Op please go and speak to someone. Citizens advice etc. he is vile.

Get yourself together, get a list of whatever motivates you and start making plans for the rest of your life

Whitehydrangea · 15/02/2022 00:43

You are in an abusive relationship and no he is NOT a good guy. He sounds like a complete and utter shit. And regardless of what @CayrolBaaaskin super psychiatrist says, how can the outrageous emotional abuse she has endured for years not have an impact on her mental health. What's to say that without his daily put-downs and abuse she wouldn't have battled her demons and be in a much better place. I had anxiety when I was younger and don't as much now because I have been lucky to be single previously and prioritise my own mental health. And how dare you suggest that the alcoholic cheating piece of crap she is unfortunately married to would be better off looking after the children he wants nothing to do with? Maybe keep quiet unless you actually have something supportive to say to someone who very much needs it not your nasty judgement.
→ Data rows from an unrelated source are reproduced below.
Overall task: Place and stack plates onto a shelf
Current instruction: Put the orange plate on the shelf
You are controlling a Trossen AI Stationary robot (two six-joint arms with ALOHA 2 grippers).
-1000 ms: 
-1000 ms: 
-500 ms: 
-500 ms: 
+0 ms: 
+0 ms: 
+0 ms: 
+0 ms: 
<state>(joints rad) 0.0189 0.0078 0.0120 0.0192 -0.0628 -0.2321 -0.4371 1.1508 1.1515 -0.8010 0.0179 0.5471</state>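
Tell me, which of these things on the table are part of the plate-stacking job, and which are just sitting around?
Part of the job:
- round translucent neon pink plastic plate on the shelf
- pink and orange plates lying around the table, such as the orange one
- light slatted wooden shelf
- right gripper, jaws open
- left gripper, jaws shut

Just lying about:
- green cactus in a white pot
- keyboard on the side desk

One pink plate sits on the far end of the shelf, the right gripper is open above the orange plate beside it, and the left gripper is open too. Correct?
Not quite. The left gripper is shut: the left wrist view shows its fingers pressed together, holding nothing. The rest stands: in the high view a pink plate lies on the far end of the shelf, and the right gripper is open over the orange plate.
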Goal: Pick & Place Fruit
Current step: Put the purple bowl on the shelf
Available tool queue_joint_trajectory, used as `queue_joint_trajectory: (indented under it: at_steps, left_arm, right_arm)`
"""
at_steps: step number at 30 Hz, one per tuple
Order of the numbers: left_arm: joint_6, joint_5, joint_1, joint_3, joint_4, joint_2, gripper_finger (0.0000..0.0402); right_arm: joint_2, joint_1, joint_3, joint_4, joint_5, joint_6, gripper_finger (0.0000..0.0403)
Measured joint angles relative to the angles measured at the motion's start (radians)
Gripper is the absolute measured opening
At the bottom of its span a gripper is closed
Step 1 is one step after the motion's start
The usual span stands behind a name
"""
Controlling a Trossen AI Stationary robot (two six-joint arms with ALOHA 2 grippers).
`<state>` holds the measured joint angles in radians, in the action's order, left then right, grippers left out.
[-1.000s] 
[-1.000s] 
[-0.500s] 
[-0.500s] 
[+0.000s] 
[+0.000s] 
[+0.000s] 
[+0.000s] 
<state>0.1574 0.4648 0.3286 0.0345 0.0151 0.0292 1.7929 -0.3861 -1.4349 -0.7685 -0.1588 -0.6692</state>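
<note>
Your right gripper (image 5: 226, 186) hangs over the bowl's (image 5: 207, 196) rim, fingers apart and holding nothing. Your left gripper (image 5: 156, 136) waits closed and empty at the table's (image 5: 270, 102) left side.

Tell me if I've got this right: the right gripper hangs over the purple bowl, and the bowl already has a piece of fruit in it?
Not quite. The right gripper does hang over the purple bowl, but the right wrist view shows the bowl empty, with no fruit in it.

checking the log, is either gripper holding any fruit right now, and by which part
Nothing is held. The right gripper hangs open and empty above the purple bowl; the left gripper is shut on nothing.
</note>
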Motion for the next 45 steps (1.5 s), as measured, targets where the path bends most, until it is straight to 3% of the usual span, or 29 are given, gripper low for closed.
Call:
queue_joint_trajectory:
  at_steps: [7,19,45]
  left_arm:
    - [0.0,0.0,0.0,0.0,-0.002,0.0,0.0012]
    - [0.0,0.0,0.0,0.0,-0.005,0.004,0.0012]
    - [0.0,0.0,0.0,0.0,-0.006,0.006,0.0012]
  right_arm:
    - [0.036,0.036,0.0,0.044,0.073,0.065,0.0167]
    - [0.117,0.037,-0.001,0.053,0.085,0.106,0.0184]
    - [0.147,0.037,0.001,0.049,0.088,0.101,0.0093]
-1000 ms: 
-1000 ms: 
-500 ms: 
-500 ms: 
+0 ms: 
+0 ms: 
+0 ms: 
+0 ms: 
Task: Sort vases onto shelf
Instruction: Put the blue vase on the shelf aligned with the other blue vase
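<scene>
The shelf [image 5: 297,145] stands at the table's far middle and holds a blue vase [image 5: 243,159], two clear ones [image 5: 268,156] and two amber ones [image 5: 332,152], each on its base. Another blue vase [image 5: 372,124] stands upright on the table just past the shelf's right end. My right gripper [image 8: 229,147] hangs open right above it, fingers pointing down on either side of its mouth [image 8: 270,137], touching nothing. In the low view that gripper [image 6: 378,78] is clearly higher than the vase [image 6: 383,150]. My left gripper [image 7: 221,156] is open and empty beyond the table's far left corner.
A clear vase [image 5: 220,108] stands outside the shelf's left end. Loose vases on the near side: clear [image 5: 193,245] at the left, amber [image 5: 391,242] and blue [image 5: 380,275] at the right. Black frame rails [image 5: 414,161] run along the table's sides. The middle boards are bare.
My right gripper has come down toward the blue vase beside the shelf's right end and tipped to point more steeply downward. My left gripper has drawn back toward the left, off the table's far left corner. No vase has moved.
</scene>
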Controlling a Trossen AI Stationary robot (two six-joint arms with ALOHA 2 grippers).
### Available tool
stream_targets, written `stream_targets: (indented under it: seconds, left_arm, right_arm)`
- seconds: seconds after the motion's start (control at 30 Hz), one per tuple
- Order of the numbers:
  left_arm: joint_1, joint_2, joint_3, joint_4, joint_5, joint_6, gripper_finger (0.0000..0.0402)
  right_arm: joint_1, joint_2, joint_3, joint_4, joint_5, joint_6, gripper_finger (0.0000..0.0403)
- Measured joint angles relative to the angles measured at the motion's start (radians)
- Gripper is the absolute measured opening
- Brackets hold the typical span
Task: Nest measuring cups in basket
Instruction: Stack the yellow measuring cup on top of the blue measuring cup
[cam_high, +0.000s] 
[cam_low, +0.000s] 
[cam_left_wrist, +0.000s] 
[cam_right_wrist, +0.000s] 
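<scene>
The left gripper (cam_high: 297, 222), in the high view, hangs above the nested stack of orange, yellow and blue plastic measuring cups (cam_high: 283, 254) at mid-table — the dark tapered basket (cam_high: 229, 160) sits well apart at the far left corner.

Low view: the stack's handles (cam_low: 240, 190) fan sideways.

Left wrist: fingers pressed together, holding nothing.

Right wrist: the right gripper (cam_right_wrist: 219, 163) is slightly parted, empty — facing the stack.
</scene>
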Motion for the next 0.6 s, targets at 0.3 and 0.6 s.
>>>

You are exactly what is wrong in the world. To OP sadly whilst you say your eldest is 'starting' to notice it, he will have been absorbing it for years. By staying you are teaching him that his father's behaviour is acceptable. He could replicate what he sees in his own future relationships. If you can't escape for yourself, you need to leave for them and their future mental health.

CayrolBaaaskin · 15/02/2022 01:58

@madroid - absolutely it is better to get out of an abusive relationship. I have my own mental health issues. My life is better without my ex but of course all my mental health issues are not solved

Weatherwax13 · 15/02/2022 02:12

It sounds like you have some good friends who've already identified that you're in an abusive marriage. If you told them you want to split, would they support you? Because that's what I think you should do: get as much support as you can from Women's Aid and friends and then end this horrible relationship.
Initially you may feel like you've been punched in the gut, specifically around this other woman.
But I really believe your mental health will gradually improve without his continual, daily nastiness and abuse.
And although it will feel very tough and scary at first you'll be surprised at the strength and peace of mind you'll develop.
Please ring Women's Aid again and tell the friend you trust most that you want out and can she be there for you as you navigate this.
Best of luck. I bet you have a lot more courage than you think. You'll find it.